◆ **What you should do**: Pick out all lines in the listing holding the string "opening" and copy them.

◆ **Dataset extract**:
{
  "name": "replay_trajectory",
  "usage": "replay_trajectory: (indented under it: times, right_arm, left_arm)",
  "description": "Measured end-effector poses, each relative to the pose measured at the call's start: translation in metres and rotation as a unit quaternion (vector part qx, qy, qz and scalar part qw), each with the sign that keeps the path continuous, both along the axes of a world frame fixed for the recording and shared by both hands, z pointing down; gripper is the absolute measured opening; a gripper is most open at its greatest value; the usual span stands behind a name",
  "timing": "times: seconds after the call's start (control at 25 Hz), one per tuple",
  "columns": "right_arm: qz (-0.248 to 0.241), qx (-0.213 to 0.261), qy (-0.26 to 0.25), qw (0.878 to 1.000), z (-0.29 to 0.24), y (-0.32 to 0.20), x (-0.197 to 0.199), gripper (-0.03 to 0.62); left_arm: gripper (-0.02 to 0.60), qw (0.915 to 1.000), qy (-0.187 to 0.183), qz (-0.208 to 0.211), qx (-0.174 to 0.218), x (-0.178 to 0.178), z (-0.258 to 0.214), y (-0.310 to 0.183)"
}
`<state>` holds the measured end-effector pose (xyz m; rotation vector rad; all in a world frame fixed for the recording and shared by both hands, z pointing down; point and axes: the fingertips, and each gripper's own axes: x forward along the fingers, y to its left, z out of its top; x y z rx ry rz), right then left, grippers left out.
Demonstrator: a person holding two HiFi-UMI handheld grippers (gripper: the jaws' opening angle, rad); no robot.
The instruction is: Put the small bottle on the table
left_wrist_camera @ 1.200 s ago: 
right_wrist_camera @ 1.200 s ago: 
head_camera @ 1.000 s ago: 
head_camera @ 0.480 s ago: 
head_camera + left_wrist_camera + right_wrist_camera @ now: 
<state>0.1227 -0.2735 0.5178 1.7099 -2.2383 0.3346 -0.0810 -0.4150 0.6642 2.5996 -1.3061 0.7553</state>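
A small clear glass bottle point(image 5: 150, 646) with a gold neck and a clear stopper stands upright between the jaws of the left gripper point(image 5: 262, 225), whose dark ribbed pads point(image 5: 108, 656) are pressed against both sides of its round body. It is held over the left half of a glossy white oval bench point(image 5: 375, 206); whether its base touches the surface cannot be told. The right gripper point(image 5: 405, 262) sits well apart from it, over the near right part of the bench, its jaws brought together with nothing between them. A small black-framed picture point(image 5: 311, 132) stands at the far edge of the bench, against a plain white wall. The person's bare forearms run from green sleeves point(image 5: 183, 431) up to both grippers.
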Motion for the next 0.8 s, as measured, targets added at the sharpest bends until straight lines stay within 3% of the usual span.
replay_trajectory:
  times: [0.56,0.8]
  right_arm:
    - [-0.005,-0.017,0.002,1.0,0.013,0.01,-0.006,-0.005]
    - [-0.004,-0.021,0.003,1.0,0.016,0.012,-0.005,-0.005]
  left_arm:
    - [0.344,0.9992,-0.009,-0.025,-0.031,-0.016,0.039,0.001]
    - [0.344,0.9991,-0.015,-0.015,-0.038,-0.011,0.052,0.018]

◆ **Exercise answer**:
  "description": "Measured end-effector poses, each relative to the pose measured at the call's start: translation in metres and rotation as a unit quaternion (vector part qx, qy, qz and scalar part qw), each with the sign that keeps the path continuous, both along the axes of a world frame fixed for the recording and shared by both hands, z pointing down; gripper is the absolute measured opening; a gripper is most open at its greatest value; the usual span stands behind a name",
Demonstrator: a person holding two HiFi-UMI handheld grippers (gripper: the jaws' opening angle, rad); no robot.

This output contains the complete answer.